Grávidas não podem mais exercer atividades insalubres, decide STF

Rio – As trabalhadoras grávidas e as que ainda amamentam seus filhos não podem exercer atividades insalubres, o que vinha sendo permitido com a aprovação da Reforma Trabalhista durante o governo Temer, em 2017. Em decisão liminar, o ministro do Supremo Tribunal Federal (STF) Alexandre de Moraes suspendeu o trecho da proposta que modificou a Consolidação das Leis Trabalhistas (CLT) que permitia que gestantes ficassem expostas a condições adversas.

Atendendo a um pedido de ação direta de inconstitucionalidade (ADI) da Confederação Nacional de Trabalhadores Metalúrgicos (CNTM), o ministro do STF tornou sem efeito o trecho da lei que torna obrigatório o afastamento da gestante de atividades insalubres de qualquer grau. No entendimento de Moraes, “a proteção da mulher grávida ou da lactante em relação ao trabalho insalubre, caracteriza-se como importante direito social instrumental protetivo tanto da mulher quanto da criança”. Na liminar, ele acrescentou que o objetivo da norma que prevê o afastamento “não só é salvaguardar direitos sociais da mulher, mas também, efetivar a integral proteção ao recém-nascido”.

Pelo artigo 379-A da CLT, cuja redação foi dada pela reforma aprovada em 2017, as gestantes deveriam ser afastadas de atividades insalubres somente “quando apresentar atestado de saúde, emitido por médico de confiança da mulher, que recomende o afastamento durante a gestação”.

Parecer favorável da PGR

A liminar tem como base também parecer da procuradora-geral da República, Raquel Dodge.
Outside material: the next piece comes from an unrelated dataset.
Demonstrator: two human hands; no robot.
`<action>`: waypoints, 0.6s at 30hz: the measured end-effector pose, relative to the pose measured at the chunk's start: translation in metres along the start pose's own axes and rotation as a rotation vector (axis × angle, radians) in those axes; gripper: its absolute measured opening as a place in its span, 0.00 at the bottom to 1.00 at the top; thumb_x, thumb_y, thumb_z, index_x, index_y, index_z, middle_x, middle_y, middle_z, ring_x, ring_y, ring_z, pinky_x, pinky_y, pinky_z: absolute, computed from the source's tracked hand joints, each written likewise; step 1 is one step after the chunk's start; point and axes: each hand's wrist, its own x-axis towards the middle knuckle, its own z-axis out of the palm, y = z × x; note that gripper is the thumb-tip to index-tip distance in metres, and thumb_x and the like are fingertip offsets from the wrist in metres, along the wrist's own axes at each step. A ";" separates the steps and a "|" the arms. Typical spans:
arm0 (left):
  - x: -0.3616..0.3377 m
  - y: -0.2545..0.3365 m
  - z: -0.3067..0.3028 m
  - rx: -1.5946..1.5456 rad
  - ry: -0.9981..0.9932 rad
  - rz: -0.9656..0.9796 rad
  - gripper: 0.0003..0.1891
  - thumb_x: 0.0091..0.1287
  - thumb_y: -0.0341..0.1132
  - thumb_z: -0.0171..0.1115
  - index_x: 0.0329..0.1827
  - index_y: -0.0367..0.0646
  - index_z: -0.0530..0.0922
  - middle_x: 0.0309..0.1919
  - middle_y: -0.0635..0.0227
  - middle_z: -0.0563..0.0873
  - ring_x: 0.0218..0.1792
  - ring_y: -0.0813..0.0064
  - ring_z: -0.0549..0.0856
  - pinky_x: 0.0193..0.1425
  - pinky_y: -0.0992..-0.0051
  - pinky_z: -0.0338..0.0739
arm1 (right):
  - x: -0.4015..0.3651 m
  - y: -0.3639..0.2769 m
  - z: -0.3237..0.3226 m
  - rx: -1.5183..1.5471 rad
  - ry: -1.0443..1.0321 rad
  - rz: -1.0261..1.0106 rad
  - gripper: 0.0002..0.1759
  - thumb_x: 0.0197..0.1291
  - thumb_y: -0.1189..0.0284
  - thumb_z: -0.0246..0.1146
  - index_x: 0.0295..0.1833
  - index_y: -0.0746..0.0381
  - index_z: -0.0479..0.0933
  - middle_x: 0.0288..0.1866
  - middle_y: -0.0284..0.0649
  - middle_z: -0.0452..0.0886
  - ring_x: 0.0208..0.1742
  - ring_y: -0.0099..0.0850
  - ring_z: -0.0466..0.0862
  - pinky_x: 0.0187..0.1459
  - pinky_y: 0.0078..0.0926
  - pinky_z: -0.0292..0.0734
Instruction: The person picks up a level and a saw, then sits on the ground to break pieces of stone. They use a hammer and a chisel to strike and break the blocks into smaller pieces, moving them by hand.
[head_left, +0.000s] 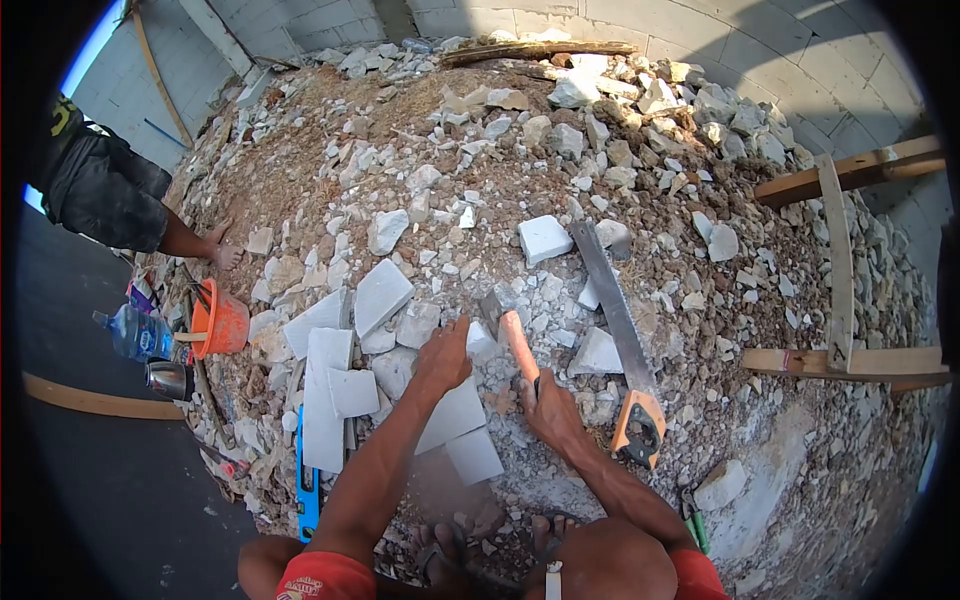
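Note:
My right hand (552, 408) is closed around the lower handle of a hammer (519, 345), whose metal head points up and left, over the rubble. Close to that head, my left hand (445, 356) has its fingers bent over a small white block piece (482, 342); whether it grips the piece is unclear. White slabs (452, 410) lie below and beside my left forearm, with more cut pieces (328, 400) to the left. A hand saw (618, 300) with an orange and black handle lies to the right of the hammer.
An orange bucket (222, 325), a water bottle (140, 333) and a blue level (308, 480) are at the left. Another person's leg (185, 238) stands at upper left. Wooden beams (850, 363) jut in from the right. Green-handled pliers (697, 525) lie lower right.

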 end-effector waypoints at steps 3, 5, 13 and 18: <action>0.001 -0.006 0.007 -0.013 0.025 0.028 0.27 0.64 0.31 0.71 0.63 0.41 0.67 0.59 0.47 0.81 0.62 0.43 0.81 0.62 0.49 0.78 | -0.003 -0.002 0.000 -0.003 0.045 -0.044 0.18 0.78 0.64 0.55 0.50 0.72 0.66 0.26 0.65 0.81 0.30 0.66 0.85 0.31 0.60 0.79; -0.001 -0.004 0.004 -0.018 0.036 0.035 0.27 0.64 0.31 0.71 0.63 0.41 0.67 0.59 0.47 0.81 0.62 0.43 0.81 0.61 0.49 0.78 | 0.000 0.007 0.008 -0.013 0.055 -0.070 0.18 0.77 0.64 0.55 0.49 0.72 0.66 0.26 0.66 0.81 0.30 0.66 0.85 0.31 0.60 0.79; 0.000 -0.004 0.002 -0.033 0.001 0.037 0.27 0.65 0.33 0.71 0.62 0.40 0.67 0.59 0.47 0.81 0.62 0.43 0.80 0.61 0.48 0.78 | -0.004 0.003 0.002 0.021 0.020 -0.018 0.18 0.77 0.65 0.55 0.49 0.73 0.66 0.27 0.68 0.81 0.31 0.68 0.84 0.34 0.61 0.79; 0.005 0.003 -0.008 -0.041 -0.004 0.008 0.27 0.64 0.29 0.68 0.65 0.40 0.68 0.63 0.46 0.80 0.64 0.42 0.80 0.64 0.50 0.78 | 0.002 0.009 -0.002 -0.055 -0.029 0.000 0.18 0.77 0.66 0.56 0.48 0.73 0.66 0.27 0.67 0.81 0.30 0.67 0.84 0.32 0.59 0.79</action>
Ela opinou pela concessão da decisão provisória. Para Raquel Dodge, a exigência de atestado médico para o afastamento da trabalhadora gestante, conforme previsto na Reforma Trabalhista, transformava “em regra a exposição ao risco”.

Moraes determinou que a decisão seja comunicada ao Congresso e à Presidência da República. A liminar deve ser agora analisada pelos demais ministros do Supremo, que votarão se será mantida ou não. Ainda não há prazo para que isso ocorra. O ministro destacou que o caso está pronto para ser julgado em plenário desde 18 de dezembro. A inclusão da ADI em pauta depende do presidente do STF, ministro Dias Toffoli.
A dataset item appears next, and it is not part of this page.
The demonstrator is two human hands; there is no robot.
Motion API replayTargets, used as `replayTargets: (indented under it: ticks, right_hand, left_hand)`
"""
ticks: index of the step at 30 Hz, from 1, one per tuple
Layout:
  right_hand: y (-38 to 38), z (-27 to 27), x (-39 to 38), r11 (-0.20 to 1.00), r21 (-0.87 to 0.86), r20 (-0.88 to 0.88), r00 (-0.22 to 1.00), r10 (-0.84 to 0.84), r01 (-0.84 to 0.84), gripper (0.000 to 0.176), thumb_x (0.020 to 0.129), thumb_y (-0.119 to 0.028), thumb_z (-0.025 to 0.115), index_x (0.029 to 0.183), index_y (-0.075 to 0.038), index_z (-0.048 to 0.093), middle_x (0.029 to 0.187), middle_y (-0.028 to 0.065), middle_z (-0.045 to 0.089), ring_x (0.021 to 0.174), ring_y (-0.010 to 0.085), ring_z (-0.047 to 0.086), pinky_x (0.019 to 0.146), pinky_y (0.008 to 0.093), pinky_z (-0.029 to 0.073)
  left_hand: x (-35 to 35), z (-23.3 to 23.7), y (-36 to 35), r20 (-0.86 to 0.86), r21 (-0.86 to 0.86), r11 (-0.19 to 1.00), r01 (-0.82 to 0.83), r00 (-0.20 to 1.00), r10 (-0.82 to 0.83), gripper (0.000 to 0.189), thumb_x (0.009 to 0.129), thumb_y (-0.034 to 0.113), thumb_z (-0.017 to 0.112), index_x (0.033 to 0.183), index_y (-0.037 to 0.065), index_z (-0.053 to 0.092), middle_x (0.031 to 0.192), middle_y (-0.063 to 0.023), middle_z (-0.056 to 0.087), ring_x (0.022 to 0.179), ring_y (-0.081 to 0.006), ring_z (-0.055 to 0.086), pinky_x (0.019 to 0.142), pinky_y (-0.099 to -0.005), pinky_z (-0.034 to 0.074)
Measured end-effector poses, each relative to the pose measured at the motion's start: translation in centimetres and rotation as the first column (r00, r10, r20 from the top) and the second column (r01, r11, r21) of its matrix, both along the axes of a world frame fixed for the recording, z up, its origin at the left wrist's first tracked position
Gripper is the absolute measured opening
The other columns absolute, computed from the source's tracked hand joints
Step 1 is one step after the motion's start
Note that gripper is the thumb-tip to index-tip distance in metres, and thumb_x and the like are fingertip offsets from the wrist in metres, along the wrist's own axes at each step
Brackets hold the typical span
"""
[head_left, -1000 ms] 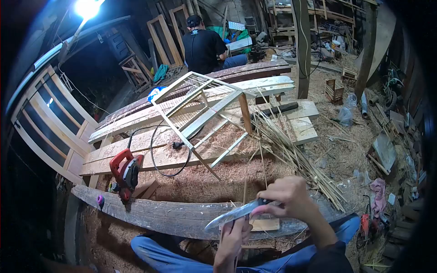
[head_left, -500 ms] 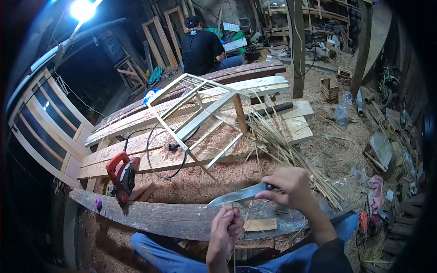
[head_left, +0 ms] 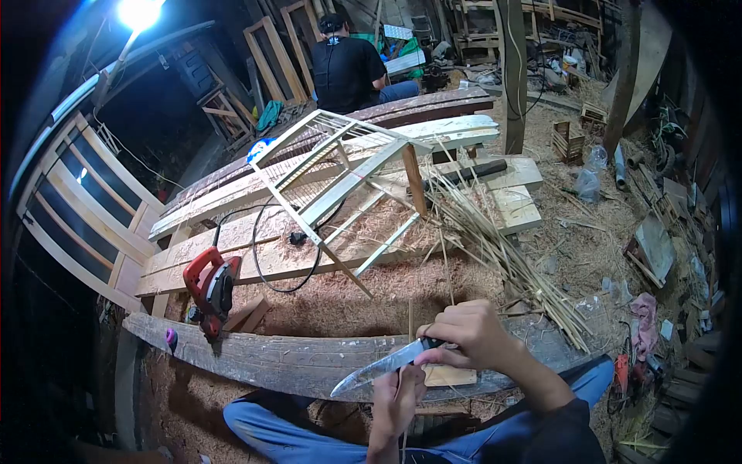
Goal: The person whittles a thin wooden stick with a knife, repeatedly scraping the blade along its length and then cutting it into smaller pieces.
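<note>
My right hand (head_left: 473,334) is closed round the dark handle of a knife (head_left: 375,370), whose broad blade points down and to the left. Just below the blade, my left hand (head_left: 398,402) grips a thin bamboo stick (head_left: 411,319), which stands roughly upright and runs down past the fingers towards my lap. The blade crosses close to the stick above my left fingers; whether it touches cannot be made out. Both hands are over the near edge of a weathered plank (head_left: 286,363). A short pale board (head_left: 450,377) lies on it, partly behind my right wrist.
A slatted wooden frame (head_left: 321,220) leans over the boards ahead, beside a pile of thin sticks (head_left: 502,255). To the left sits a red electric planer (head_left: 209,286) with its black cable. Another person (head_left: 345,69) sits farther back. Wood shavings (head_left: 340,317) cover the ground.
My right hand and the knife have moved down and slightly left, and the blade now tilts more steeply. My left hand has shifted a little right and down, still gripping the stick.
</note>
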State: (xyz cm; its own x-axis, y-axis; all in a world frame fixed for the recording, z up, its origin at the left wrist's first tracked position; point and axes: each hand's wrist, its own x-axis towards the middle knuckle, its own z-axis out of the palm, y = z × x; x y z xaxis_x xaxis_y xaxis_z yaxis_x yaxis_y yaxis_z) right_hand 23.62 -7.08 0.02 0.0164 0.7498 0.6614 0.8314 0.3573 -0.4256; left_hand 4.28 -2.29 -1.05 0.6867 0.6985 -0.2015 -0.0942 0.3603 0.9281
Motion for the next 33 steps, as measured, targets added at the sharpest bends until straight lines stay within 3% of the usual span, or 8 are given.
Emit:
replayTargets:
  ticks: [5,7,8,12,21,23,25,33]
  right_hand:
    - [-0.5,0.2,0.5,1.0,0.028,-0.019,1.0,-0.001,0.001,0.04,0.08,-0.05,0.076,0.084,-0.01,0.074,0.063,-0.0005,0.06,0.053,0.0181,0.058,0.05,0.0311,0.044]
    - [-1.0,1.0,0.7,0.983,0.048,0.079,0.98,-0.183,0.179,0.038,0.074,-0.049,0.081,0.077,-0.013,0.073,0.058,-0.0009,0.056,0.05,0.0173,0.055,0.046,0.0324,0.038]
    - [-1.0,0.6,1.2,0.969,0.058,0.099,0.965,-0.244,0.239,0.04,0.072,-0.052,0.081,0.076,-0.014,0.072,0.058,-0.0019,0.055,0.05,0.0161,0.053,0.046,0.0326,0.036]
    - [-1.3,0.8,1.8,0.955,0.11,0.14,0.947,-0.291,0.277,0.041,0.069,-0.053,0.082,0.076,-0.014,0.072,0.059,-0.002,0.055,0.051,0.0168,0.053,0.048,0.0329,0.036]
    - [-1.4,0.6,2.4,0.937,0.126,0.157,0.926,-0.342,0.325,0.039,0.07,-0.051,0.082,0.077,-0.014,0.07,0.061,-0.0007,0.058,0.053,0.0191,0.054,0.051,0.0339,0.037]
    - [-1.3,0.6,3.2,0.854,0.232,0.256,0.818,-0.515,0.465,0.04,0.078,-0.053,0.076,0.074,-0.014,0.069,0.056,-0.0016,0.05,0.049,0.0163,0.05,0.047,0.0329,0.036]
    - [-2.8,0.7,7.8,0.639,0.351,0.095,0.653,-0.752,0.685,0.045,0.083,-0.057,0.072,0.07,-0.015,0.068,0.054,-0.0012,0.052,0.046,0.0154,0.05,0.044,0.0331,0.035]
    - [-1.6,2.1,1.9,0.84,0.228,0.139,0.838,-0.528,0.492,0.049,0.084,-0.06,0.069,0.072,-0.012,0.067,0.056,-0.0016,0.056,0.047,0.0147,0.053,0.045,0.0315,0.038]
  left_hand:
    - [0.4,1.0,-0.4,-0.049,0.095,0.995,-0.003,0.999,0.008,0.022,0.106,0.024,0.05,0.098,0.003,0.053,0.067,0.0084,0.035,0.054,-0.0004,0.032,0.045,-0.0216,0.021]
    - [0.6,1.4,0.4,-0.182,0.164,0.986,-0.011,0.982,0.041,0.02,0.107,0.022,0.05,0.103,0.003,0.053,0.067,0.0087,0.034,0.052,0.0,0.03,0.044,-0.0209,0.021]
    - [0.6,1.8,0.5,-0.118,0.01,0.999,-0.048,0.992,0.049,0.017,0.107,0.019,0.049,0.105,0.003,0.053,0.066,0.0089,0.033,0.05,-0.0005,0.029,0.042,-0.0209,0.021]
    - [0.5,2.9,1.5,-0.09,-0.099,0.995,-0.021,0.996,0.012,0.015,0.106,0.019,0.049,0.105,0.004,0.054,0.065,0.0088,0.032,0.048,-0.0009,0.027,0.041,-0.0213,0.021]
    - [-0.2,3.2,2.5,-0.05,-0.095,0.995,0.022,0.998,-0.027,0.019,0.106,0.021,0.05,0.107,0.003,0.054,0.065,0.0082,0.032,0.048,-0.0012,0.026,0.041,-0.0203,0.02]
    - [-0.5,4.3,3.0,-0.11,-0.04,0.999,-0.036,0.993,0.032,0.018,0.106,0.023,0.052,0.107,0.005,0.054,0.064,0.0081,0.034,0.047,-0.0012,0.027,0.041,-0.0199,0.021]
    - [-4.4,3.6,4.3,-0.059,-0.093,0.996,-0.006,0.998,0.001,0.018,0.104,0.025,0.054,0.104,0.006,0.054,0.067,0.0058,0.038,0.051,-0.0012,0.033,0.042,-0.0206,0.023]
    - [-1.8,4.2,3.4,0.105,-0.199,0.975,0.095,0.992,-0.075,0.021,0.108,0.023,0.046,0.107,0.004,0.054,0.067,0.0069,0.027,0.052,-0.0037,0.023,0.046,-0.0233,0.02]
Em manifestação no processo, a Advocacia-Geral da União (AGU) havia defendido o texto da Reforma Trabalhista. O órgão argumentou que o novo texto da CLT buscou proporcionar um melhor tratamento das mulheres nas relações de trabalho, evitando possível discriminação delas no momento da contratação.
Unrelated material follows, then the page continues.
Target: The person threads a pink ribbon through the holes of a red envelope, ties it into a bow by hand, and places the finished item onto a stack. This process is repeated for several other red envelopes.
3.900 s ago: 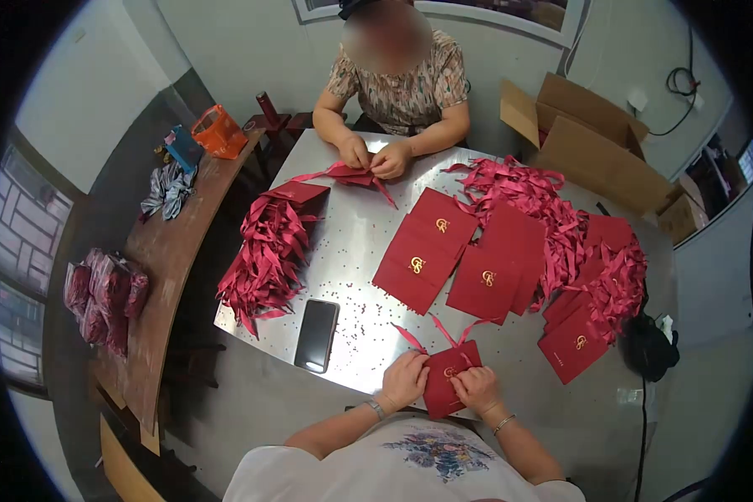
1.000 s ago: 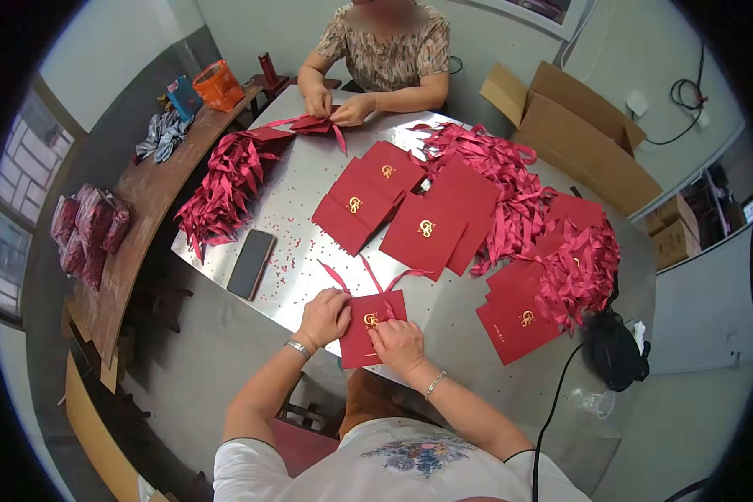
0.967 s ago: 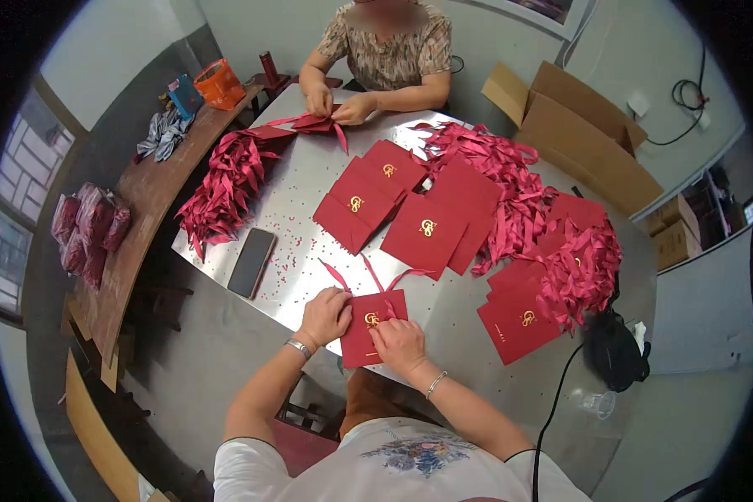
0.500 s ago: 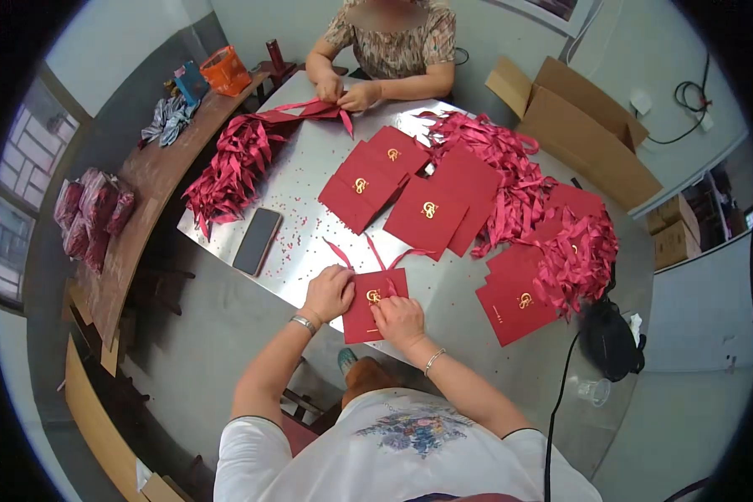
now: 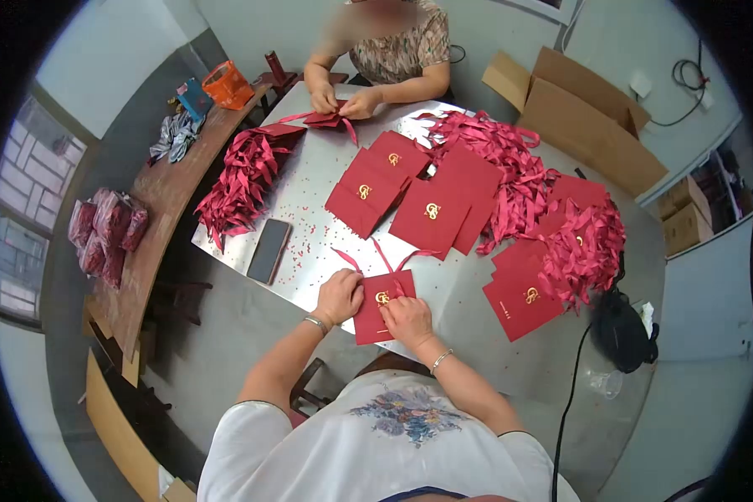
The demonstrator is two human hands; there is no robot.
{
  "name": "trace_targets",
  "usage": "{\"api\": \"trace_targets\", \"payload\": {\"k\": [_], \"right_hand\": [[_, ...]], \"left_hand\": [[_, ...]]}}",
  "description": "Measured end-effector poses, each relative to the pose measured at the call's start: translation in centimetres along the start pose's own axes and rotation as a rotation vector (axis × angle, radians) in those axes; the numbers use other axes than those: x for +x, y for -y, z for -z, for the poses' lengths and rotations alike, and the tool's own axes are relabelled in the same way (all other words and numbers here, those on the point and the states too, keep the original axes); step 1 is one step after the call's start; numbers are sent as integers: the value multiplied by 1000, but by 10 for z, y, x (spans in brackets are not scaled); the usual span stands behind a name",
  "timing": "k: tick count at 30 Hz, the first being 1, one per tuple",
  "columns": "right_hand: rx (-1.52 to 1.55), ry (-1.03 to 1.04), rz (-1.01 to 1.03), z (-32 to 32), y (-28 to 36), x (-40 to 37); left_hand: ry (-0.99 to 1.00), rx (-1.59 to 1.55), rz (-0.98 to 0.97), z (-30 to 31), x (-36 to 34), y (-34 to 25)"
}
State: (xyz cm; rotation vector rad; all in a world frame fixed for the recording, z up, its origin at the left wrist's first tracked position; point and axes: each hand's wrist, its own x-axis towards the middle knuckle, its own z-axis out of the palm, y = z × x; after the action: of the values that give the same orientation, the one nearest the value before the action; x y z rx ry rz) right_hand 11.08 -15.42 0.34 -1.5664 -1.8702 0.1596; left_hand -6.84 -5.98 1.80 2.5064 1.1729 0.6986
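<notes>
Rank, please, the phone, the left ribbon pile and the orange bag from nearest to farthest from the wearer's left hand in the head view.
1. phone, just left of the left hand.
2. ribbon pile, farther up, left.
3. orange bag, far top left.

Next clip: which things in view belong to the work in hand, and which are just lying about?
In hand: the red bag under the left hand and right hand, its ribbon, the stacked red bags, the ribbon heaps.
Lying about: the phone, the cardboard box, the orange basket, the black bag.
</notes>
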Motion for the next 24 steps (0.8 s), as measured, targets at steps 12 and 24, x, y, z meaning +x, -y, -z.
{"api": "trace_targets", "payload": {"k": [12,24], "right_hand": [[-31,-79,-34,-1,4,-2],[-41,-67,-51,-2,4,-2]], "left_hand": [[-16,-50,-45,-5,1,2],[-3,-43,-53,-4,0,6]]}}
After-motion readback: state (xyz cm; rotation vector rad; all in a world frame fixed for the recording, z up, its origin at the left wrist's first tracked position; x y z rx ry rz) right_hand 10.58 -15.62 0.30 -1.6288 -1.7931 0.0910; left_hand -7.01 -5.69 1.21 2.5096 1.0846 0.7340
Ponto voltou a valer sem MP

Em abril de 2018, a MP 808, que alterava pontos polêmicos da Reforma Trabalhista – como direitos de trabalhadores intermitentes, trabalho de grávidas em ambientes insalubres, indenização e jornada, por exemplo -, não foi votada no Congresso e perdeu a validade.

A MP estabelecia a autorização para grávidas trabalharem em locais insalubres, mas com autorização médica. A MP foi editada pelo então presidente Temer como “moeda de troca” para convencer senadores aliados a votarem a favor da reforma.

Determinava ainda que trabalhadores intermitentes teriam de pagar a diferença da contribuição ao INSS quando a renda mensal não atingisse o salário mínimo. Se não pagasse, o mês não contaria para aposentadoria.